> Aim of the exercise
Please reproduce the lines of the records below from the one holding "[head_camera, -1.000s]" through the one holding "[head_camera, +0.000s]", inclusive, skipping all pictures.
BEGIN Dataset
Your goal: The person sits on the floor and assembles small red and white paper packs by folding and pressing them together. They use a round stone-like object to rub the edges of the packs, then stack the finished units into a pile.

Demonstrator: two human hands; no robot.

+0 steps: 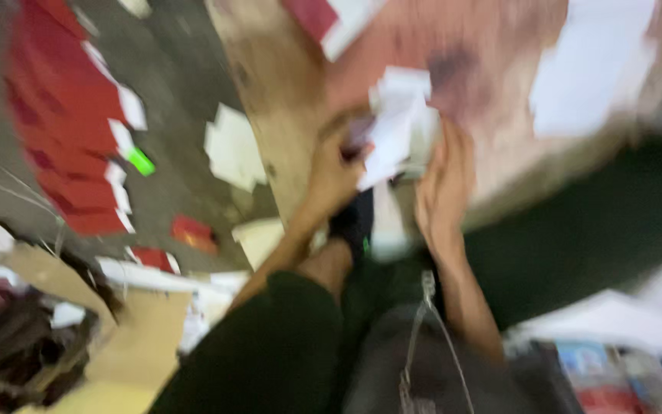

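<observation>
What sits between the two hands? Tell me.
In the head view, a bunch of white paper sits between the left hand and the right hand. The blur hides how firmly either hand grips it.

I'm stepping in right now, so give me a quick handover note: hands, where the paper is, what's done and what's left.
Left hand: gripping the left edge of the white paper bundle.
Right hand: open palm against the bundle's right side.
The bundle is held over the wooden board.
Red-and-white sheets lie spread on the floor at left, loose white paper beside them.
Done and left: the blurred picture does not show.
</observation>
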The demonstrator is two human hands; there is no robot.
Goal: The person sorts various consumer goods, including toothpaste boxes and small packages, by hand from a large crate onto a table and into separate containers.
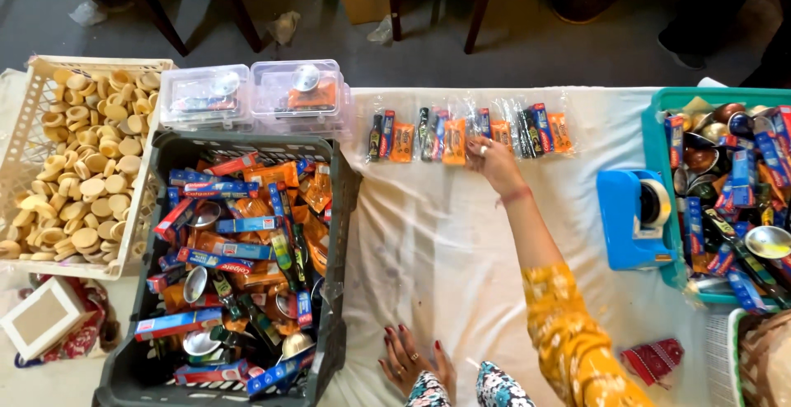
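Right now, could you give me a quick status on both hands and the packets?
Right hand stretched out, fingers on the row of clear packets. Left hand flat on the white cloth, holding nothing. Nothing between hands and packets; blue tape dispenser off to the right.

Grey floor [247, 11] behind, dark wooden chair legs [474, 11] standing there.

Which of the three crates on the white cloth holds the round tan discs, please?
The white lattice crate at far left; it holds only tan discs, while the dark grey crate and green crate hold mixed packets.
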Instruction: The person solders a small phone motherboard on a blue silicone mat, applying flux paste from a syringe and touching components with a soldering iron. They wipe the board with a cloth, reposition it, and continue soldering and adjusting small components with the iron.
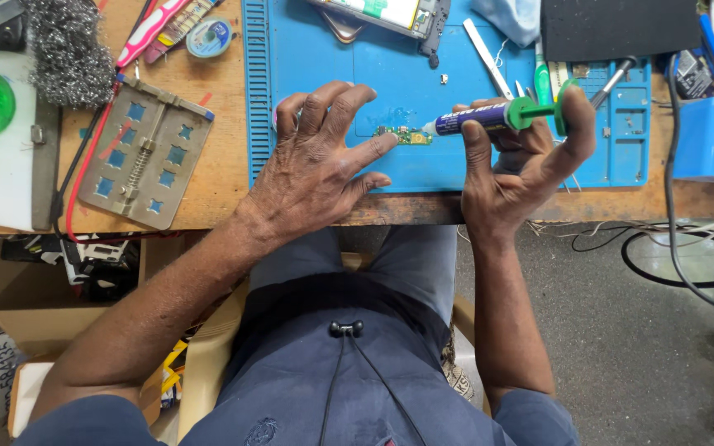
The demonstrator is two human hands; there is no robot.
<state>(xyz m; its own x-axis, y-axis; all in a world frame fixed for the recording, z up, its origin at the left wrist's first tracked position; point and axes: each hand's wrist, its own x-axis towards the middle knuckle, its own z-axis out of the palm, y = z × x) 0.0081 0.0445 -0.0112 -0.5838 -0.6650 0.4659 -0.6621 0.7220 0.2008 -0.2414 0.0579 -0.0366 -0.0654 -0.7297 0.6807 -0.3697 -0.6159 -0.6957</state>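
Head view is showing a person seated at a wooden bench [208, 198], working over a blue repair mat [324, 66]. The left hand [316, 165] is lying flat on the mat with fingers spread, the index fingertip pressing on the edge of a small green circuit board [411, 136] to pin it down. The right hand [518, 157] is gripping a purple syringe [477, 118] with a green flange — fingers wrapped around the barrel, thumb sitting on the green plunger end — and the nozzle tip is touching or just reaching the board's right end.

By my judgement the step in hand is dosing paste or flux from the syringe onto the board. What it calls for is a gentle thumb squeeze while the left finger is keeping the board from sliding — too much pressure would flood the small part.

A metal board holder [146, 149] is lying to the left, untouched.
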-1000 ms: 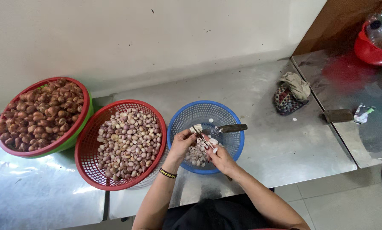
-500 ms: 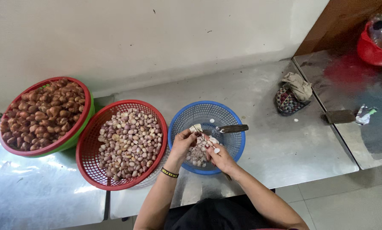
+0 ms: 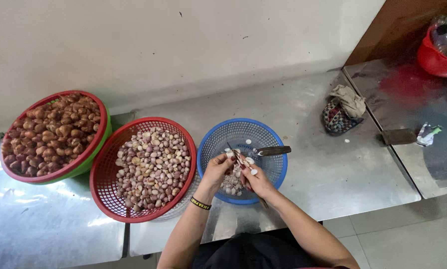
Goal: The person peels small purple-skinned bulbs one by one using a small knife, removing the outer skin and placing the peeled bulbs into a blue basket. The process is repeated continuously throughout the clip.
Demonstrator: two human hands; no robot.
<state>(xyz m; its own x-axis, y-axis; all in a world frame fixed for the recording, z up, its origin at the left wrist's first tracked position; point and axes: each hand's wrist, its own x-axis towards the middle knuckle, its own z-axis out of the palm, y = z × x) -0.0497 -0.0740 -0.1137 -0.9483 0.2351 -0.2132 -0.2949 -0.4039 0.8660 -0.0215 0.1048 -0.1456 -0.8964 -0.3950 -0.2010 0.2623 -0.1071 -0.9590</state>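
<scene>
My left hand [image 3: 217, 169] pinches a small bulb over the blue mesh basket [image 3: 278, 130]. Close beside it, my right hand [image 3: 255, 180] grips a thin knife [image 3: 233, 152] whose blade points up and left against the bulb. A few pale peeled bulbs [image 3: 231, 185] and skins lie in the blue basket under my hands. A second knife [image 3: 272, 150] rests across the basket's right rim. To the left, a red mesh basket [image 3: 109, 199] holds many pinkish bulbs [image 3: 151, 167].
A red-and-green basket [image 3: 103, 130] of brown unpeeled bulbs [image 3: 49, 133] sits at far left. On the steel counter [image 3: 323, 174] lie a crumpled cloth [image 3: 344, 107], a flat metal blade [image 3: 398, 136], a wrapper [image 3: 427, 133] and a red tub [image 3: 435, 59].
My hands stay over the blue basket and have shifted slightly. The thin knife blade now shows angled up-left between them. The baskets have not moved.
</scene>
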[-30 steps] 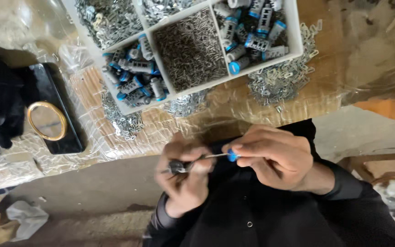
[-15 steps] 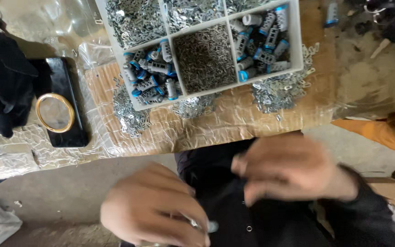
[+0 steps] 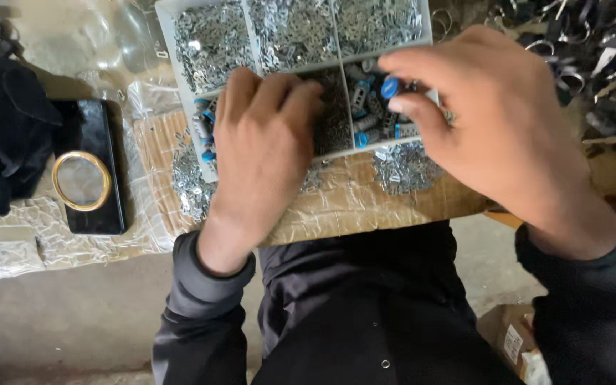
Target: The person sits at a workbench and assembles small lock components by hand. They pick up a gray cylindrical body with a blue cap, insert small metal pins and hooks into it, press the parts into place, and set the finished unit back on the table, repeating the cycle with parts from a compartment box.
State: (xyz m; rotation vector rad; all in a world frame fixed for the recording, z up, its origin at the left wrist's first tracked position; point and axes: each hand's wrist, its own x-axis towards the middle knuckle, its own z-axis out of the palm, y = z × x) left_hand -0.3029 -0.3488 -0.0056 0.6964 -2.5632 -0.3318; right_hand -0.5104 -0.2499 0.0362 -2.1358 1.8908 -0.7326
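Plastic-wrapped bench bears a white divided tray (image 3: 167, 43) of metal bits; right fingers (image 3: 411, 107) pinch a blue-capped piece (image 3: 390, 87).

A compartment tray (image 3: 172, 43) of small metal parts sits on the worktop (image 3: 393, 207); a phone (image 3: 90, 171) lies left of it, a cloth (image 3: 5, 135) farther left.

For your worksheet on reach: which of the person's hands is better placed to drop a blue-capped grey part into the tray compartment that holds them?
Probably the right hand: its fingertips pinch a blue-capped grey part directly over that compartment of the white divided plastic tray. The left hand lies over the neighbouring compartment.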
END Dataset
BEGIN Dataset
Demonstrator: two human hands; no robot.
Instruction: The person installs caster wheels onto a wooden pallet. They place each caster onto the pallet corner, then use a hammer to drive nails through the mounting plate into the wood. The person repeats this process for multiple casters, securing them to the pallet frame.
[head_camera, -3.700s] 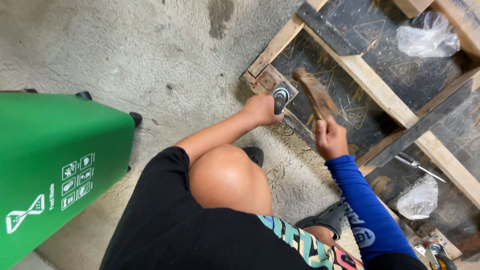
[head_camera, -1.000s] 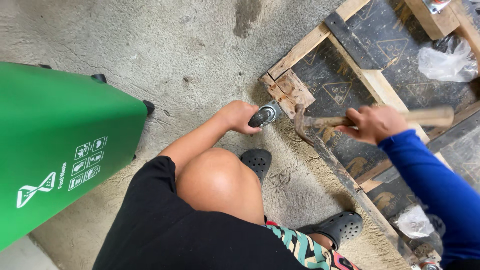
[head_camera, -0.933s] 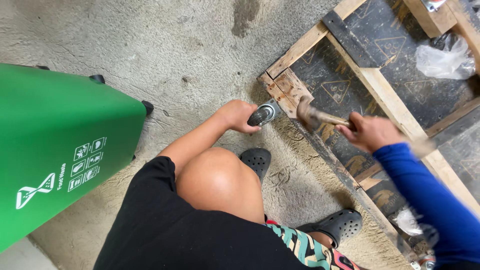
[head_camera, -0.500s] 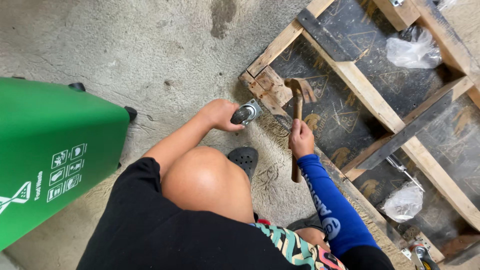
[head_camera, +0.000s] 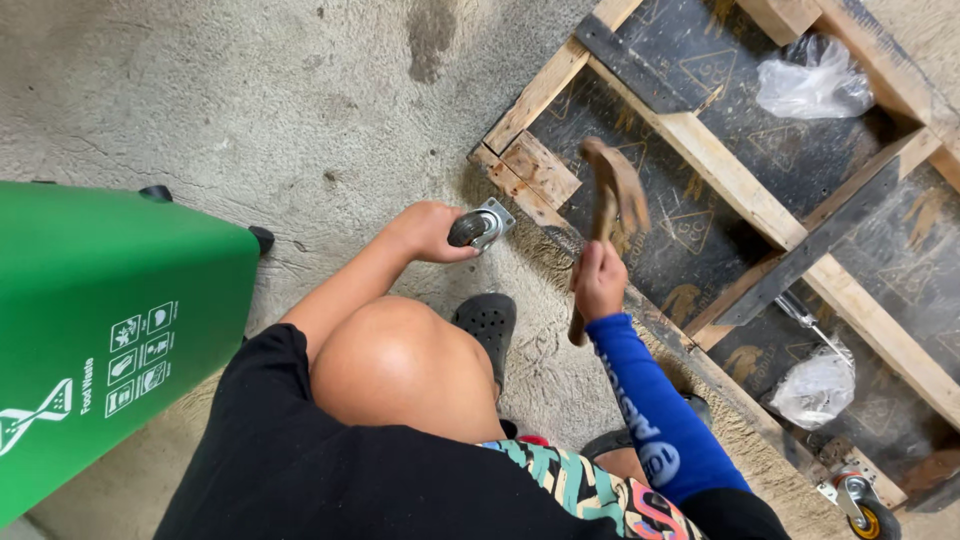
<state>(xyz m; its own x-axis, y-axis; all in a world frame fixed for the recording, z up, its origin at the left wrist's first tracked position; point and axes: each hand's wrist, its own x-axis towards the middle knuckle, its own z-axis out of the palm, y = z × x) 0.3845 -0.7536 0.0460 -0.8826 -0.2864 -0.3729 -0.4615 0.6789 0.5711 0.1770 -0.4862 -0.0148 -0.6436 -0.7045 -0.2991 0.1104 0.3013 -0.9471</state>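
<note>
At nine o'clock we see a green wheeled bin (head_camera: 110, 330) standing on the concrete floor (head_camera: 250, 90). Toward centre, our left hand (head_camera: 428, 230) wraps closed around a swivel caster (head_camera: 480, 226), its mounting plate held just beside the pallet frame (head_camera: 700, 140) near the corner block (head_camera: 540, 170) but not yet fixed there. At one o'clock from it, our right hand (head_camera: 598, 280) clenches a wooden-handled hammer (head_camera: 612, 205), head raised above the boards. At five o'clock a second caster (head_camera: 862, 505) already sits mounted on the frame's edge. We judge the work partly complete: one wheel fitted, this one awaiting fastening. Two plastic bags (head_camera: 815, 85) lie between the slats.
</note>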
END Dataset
> Answer space
[head_camera, -1.000s] 
[head_camera, -0.933s] 
[head_camera, -0.500s] 
[head_camera, +0.000s] 

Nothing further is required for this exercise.